*Data segment:*
┌──

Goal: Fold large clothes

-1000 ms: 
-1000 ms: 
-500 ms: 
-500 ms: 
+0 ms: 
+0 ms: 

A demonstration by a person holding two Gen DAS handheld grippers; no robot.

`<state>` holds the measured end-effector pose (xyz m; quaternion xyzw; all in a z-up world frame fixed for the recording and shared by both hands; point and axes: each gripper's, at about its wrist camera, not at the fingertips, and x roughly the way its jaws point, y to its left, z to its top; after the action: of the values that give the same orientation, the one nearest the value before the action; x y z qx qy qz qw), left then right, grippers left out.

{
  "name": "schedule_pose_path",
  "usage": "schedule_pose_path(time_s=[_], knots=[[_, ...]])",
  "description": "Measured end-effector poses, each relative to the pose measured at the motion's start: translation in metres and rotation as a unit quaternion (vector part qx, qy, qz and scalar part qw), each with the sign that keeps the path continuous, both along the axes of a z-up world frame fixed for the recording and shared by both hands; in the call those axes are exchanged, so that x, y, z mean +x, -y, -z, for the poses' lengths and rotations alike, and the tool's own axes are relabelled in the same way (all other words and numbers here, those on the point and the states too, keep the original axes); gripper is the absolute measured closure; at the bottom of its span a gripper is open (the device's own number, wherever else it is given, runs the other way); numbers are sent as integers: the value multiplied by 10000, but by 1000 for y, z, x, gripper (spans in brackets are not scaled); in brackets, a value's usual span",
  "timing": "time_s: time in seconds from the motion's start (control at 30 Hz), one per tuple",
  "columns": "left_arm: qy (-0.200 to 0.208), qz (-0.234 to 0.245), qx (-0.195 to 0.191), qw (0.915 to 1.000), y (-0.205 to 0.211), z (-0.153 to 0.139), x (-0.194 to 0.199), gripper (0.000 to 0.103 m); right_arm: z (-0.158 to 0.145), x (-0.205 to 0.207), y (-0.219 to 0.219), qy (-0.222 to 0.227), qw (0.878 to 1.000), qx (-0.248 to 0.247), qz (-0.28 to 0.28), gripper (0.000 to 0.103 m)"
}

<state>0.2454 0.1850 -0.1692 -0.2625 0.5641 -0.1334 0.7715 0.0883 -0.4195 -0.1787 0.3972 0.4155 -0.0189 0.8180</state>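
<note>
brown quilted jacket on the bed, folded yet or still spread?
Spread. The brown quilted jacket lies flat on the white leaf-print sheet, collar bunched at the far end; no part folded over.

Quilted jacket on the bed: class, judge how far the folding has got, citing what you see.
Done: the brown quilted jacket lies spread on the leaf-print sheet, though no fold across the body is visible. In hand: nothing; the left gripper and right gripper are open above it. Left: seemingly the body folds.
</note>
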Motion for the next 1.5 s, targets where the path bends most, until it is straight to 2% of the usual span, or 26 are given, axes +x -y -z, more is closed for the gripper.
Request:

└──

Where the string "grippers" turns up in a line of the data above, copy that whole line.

*Exercise output:*
A demonstration by a person holding two Gen DAS handheld grippers; no robot.
`<state>` holds the measured end-effector pose (xyz m; quaternion xyzw; all in a z-up world frame fixed for the recording and shared by both hands; point and axes: each gripper's, at about its wrist camera, not at the fingertips, and x roughly the way its jaws point, y to its left, z to its top; after the action: of the values that give the same orientation, the one nearest the value before the action; x y z qx qy qz qw), left then right, grippers left out.

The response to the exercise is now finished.